§ **Problem statement**: Repeat the listing exactly as given, omitting every image.

§ **Given data**:
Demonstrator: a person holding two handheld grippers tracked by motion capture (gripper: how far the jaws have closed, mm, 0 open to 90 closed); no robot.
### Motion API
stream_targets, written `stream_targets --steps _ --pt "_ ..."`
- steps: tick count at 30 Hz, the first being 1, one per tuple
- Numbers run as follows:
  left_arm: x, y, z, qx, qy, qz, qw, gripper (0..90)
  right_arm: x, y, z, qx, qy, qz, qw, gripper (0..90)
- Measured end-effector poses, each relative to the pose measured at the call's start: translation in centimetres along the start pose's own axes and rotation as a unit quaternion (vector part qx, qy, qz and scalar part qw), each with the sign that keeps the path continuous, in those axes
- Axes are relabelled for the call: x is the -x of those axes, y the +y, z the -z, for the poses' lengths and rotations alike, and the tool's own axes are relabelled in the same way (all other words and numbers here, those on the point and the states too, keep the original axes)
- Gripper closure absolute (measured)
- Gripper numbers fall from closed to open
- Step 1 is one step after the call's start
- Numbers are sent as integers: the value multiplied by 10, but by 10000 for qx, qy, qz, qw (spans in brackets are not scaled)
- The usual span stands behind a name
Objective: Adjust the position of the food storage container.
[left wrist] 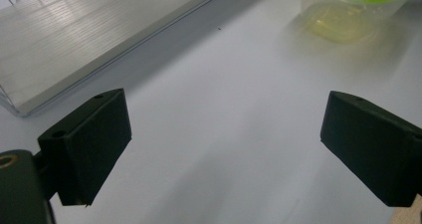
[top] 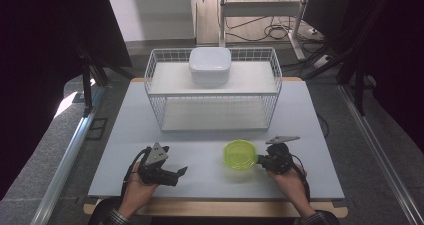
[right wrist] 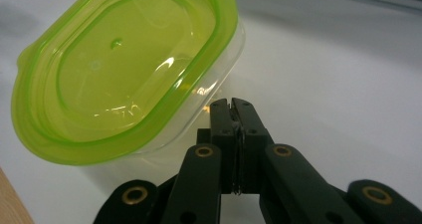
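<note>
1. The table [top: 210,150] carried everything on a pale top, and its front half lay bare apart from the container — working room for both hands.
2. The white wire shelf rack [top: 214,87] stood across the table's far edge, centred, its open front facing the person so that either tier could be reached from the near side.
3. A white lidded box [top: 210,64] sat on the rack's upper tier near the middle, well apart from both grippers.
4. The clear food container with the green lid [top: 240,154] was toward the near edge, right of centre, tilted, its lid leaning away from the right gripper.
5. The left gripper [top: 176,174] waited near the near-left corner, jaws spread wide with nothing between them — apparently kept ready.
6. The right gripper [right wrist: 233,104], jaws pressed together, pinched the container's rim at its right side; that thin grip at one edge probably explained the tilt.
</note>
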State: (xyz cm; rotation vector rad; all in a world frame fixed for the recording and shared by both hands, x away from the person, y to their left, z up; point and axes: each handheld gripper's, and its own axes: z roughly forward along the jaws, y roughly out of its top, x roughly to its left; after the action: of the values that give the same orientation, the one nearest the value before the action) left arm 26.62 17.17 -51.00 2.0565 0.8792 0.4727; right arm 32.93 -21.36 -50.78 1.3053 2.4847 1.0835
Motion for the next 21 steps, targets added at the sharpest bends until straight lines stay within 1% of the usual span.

§ **Completed task**:
Demonstrator: a person holding two handheld grippers tracked by motion capture (gripper: how far the jaws have closed, mm, 0 open to 90 closed); no robot.
### Motion API
stream_targets, written `stream_targets --steps _ --pt "_ ..."`
- steps: tick count at 30 Hz, the first being 1, one per tuple
- Numbers run as follows:
  left_arm: x, y, z, qx, qy, qz, qw, gripper (0..90)
  right_arm: x, y, z, qx, qy, qz, qw, gripper (0..90)
- Measured end-effector poses, each relative to the pose measured at the call's start: translation in centimetres along the start pose's own axes and rotation as a unit quaternion (vector part qx, qy, qz and scalar part qw), each with the sign that keeps the path continuous, in those axes
- Axes are relabelled for the call: x is the -x of those axes, y the +y, z the -z, for the poses' lengths and rotations alike, and the tool's own axes are relabelled in the same way (all other words and numbers here, those on the point and the states too, keep the original axes)
- Gripper closure absolute (measured)
- Gripper numbers fall from closed to open
- Step 1 is one step after the call's start
- Numbers are sent as integers: the value multiplied by 10, but by 10000 for qx, qy, qz, qw (spans in brackets are not scaled)
- The usual span stands behind a name
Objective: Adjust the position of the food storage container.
[left wrist] 
[top] 
[right wrist] 
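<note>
1. The table [top: 210,150] carried everything on a pale top, and its front half lay bare apart from the container — working room for both hands.
2. The white wire shelf rack [top: 214,87] stood across the table's far edge, centred, its open front facing the person so that either tier could be reached from the near side.
3. A white lidded box [top: 210,64] sat on the rack's upper tier near the middle, well apart from both grippers.
4. The clear food container with the green lid [top: 240,154] was toward the near edge, right of centre, tilted, its lid leaning away from the right gripper.
5. The left gripper [top: 176,174] waited near the near-left corner, jaws spread wide with nothing between them — apparently kept ready.
6. The right gripper [right wrist: 233,104], jaws pressed together, pinched the container's rim at its right side; that thin grip at one edge probably explained the tilt.
</note>
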State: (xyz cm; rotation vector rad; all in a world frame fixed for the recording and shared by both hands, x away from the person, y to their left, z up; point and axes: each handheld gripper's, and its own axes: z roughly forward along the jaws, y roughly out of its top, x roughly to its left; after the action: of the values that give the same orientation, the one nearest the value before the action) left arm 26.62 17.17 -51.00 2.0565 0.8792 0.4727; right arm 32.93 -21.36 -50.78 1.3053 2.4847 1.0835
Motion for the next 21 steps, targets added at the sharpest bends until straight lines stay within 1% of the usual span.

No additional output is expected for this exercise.